**Task to complete**
Transcribe the listing in full, excluding any pictures.

**Collected data**

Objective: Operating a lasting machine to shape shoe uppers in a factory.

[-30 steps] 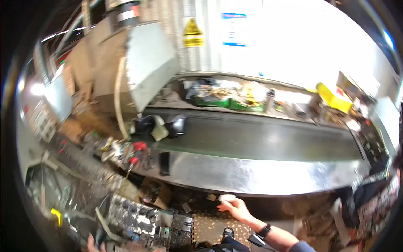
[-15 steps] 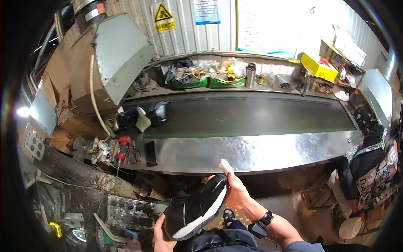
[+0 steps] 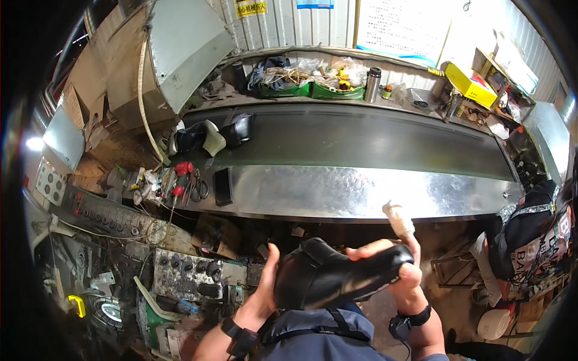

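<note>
- Head view: the person holds a black shoe [image 3: 337,280] in front of the chest with both hands, below the near edge of the steel desk [image 3: 361,192].
- The left hand [image 3: 265,289] presses flat against the heel end of the shoe; its fingers [image 3: 272,260] are spread open and point upward along the shoe's back, cupping rather than pinching it.
- The right hand [image 3: 397,271] grips the toe end; its fingers [image 3: 370,248] curl over the top of the shoe and the thumb sits under the toe, so the hand is closed around it.
- The right index finger wears a pale wrap [image 3: 399,219] and sticks up past the shoe toward the desk edge.
- The shoe lies tilted, heel lower at the left fingers, toe higher at the right fingers.
- Each wrist carries a dark band.
- Beyond the fingers, the dark conveyor belt [image 3: 361,141] runs across the desk; at its far left end, well away from the left fingers, sit more black shoe parts [image 3: 211,135].
- Up and left of the left fingers, on the desk's steel rim, lie a dark phone [image 3: 223,186], scissors [image 3: 198,186] and a red-handled tool [image 3: 180,177].
- Far to the right of the right fingers, another person [image 3: 536,234] in dark clothes sits beside the desk's end.
</note>
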A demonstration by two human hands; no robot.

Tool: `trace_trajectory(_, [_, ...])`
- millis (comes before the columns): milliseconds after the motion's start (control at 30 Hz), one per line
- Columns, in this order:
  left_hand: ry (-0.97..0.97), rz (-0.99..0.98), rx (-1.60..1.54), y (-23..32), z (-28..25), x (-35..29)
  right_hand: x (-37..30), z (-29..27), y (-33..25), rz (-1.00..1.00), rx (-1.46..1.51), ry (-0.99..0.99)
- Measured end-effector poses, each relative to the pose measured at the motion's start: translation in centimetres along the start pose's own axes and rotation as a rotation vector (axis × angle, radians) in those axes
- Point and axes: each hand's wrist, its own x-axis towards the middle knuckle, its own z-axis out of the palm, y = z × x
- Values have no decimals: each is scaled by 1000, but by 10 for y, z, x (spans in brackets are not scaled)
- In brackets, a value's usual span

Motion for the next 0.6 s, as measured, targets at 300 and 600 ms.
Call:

**Task result**
Objective: Operating a lasting machine to shape shoe uppers in a factory.

[-30 steps] 
[-15 steps] 
[+0 steps] 

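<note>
- Head view: the person holds a black shoe [image 3: 337,280] in front of the chest with both hands, below the near edge of the steel desk [image 3: 361,192].
- The left hand [image 3: 265,289] presses flat against the heel end of the shoe; its fingers [image 3: 272,260] are spread open and point upward along the shoe's back, cupping rather than pinching it.
- The right hand [image 3: 397,271] grips the toe end; its fingers [image 3: 370,248] curl over the top of the shoe and the thumb sits under the toe, so the hand is closed around it.
- The right index finger wears a pale wrap [image 3: 399,219] and sticks up past the shoe toward the desk edge.
- The shoe lies tilted, heel lower at the left fingers, toe higher at the right fingers.
- Each wrist carries a dark band.
- Beyond the fingers, the dark conveyor belt [image 3: 361,141] runs across the desk; at its far left end, well away from the left fingers, sit more black shoe parts [image 3: 211,135].
- Up and left of the left fingers, on the desk's steel rim, lie a dark phone [image 3: 223,186], scissors [image 3: 198,186] and a red-handled tool [image 3: 180,177].
- Far to the right of the right fingers, another person [image 3: 536,234] in dark clothes sits beside the desk's end.
</note>
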A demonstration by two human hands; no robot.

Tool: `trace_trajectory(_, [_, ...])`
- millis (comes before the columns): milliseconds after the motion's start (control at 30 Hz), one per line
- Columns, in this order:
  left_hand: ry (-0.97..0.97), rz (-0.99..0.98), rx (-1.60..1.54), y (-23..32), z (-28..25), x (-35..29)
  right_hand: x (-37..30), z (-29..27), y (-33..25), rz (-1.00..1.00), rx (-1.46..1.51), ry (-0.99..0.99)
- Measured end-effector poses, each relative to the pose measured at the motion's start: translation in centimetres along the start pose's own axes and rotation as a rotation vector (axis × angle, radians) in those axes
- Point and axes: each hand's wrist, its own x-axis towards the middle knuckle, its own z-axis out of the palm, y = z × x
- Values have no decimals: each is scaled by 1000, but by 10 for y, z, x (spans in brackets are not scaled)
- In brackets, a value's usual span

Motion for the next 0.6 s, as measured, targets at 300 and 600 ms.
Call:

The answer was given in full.